German Chancellor Angela Merkel and French President Nicolas Sarkozy, who unusually for a European Council gave a joint news conference, have announced that the leaders had put a deadline till Wednesday an agreement to be achieved no matter what. "There is a clear determination that by Wednesday we reach an agreement to calm down the financial crisis", the French head of state underlined. On her part, Chancellor Angela Merkel added that on Wednesday there would be a meeting of the leaders of all the 27 member states, which then will transform into a summit of the 17 from the euro area, which, according to Mrs Merkel, would continue longer and the leaders outside the eurozone would be briefed in due time. "But", she emphasised, "these have to be decisions of the euro area countries".

Regarding the enhancement of the rescue fund EFSF Angela Merkel said only that the finance ministers discussed yesterday two different models but that both did not include the European Central Bank, "because the Treaty simply does not allow that". Nicolas Sarkozy added that the ECB was independent and that France was attached to its independence just like Germany. He stressed that there was no viable solution unless there was the support of all the European institutions.

And if there are any pieces of news from today they can be called organisational. "I am fully aware of all the sensitivities of the relationship between the 27 and the 17 member states", European Council President Herman Van Rompuy defended his decision to call again a European Council, aside from the eurozone summit. And not only on Wednesday but always before the euro area leaders meetings there will be a meeting of the European Council.

In the Council conclusions it is explicitly written that "The European Council agreed on the need for coherence of the activities of the Euro area and the European Union", but "the European Commission has the responsibility to ensure compliance by all 27 Member States with EU legislation, including that relating to the internal market, and to safeguard a level playing field among all Member States including those not participating in the euro". For unity called earlier today European Parliament President Jerzy Buzek.

Until the election of a permanent eurozone summits president this function will be performed by Herman Van Rompuy. In order to tighten fiscal discipline and deepen the economic union a possibility will be studied for limited treaty changes. Although the purpose is to create a eurozone government, a possible treaty change has to be approved by the 27 member states. The European Council will get back to this matter in December on the basis of Herman Van Rompuy's report. For treaty changes also spoke Sarkozy and Merkel, mentioning only that "treaty changes are not excluded".

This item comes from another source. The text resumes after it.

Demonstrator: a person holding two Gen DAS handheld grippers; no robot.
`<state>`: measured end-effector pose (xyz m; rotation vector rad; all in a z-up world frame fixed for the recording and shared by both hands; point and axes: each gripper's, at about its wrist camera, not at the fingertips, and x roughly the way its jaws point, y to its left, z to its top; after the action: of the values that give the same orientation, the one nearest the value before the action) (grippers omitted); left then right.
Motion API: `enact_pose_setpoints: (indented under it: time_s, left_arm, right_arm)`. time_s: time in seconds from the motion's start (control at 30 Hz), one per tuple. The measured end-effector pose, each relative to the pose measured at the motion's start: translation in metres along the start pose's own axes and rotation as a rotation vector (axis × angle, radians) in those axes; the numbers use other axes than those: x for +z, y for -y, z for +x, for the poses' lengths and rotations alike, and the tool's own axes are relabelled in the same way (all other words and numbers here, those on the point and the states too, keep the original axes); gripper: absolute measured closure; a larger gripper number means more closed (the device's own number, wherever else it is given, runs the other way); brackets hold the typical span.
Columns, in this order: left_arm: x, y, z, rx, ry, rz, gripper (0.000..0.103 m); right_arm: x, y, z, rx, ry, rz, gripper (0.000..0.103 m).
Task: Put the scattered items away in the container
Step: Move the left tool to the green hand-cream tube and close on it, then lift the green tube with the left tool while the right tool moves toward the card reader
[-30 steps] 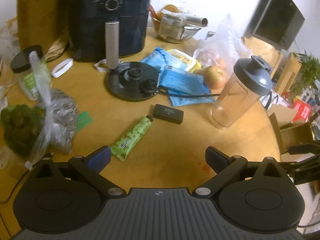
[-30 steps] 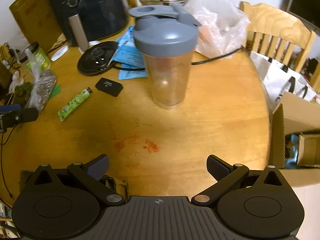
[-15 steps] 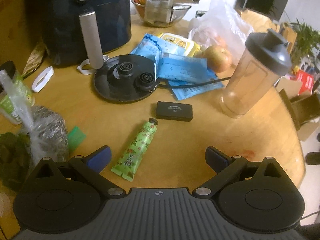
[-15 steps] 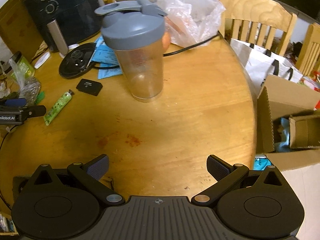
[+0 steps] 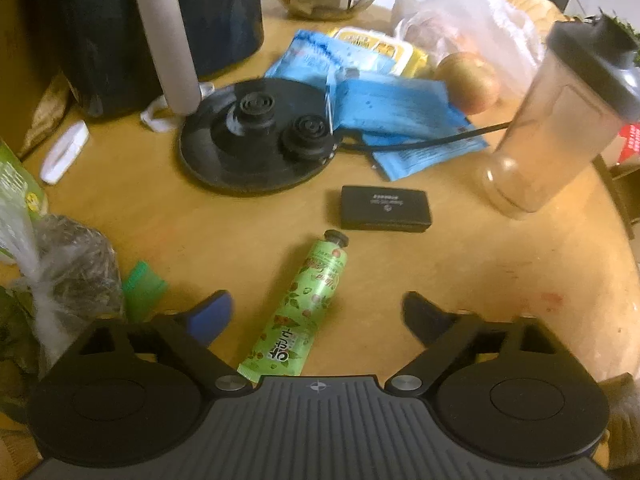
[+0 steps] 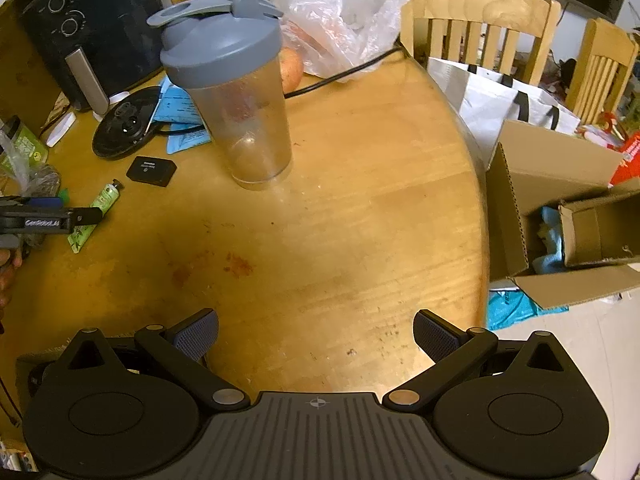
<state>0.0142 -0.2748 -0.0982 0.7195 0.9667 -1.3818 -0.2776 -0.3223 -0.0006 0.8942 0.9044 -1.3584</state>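
Black air fryer [image 5: 160, 20] at the back of the wooden bench [image 6: 360, 220], silver handle forward. Round black kettle base [image 5: 256, 148] just before it, cord trailing right. Clear plastic bag [image 6: 340, 12] behind. Wooden chair [image 6: 476, 20] beyond the bench edge, white shopping bag [image 6: 500, 100] against it.

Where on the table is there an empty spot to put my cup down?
The widest bare wood lies in front of the shaker bottle, out to the table's round edge by the cardboard box. Behind it is crowded: kettle base, blue packets, black case, green tube.
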Motion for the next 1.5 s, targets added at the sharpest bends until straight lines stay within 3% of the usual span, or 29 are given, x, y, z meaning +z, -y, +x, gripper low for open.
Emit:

Obviously the offensive of some member states like Poland, for instance, not to allow the division of Europe into two speeds, has borne fruit. According to Council sources there was British pressure for a European Council meeting on Wednesday. Although it is not a member of the euro area, Britain is actively participating in the debates on solving the crisis with the clear knowledge that this is of vital importance for its own stability. Britain has repeatedly stated that almost half of its exports are to the eurozone and this is why it is so active in discussing a solution to the crisis.

However, the same cannot be said about Bulgaria whose exports are also to a large extent to the eurozone. Yesterday the EU finance ministers deliberated for 10 hours but euinside learnt that the Bulgarian finance minister left in the early afternoon. Today Prime Minister Boyko Borissov also left early, around 13.00 CET, arguing that there were elections in Bulgaria, given that the discussions on EU-27 level continued until 16.30. This is why the Bulgarian journalists were unable to get any information from the prime minister on the developments of the debates on the controversial issues. The premier only said that Bulgaria supported the German position.

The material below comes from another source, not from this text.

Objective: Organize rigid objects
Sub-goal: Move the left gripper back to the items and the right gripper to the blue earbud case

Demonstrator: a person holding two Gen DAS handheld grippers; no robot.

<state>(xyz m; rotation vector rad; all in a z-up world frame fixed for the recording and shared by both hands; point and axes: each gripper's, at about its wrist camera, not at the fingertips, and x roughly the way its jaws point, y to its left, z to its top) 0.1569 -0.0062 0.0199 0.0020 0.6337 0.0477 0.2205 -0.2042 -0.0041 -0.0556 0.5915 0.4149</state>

Against the backdrop of Greece's problems and the growing pressure of the financial markets, Italy continues to be under the spotlight. European Council President Herman Van Rompuy said that he and the Commission were in constant contact with Italian Prime Minister Silvio Berlusconi and expected to receive his guarantees that the adopted fiscal and economic measures would be applied effectively, as well as the reforms of the labour market, the public enterprises, the judiciary, the fight with financial fraud. Investors and the other countries from the eurozone have to make sure that Italy will deliver on its commitments, Herman Van Rompuy said and called on Italy to make "a huge effort". About trust in Mr Berlusconi's capability to deliver were a large part of the questions to the Merkel-Sarkozy tandem, who reiterated the need for solidarity with all in the eurozone.

On Wednesday there will be a meeting of the EU finance ministers who will finalise the work on the so called comprehensive plan to tackle the crisis. Then there will be a European Council and a eurozone summit where it is expected the leaders to take the long awaited bold and decisive decisions.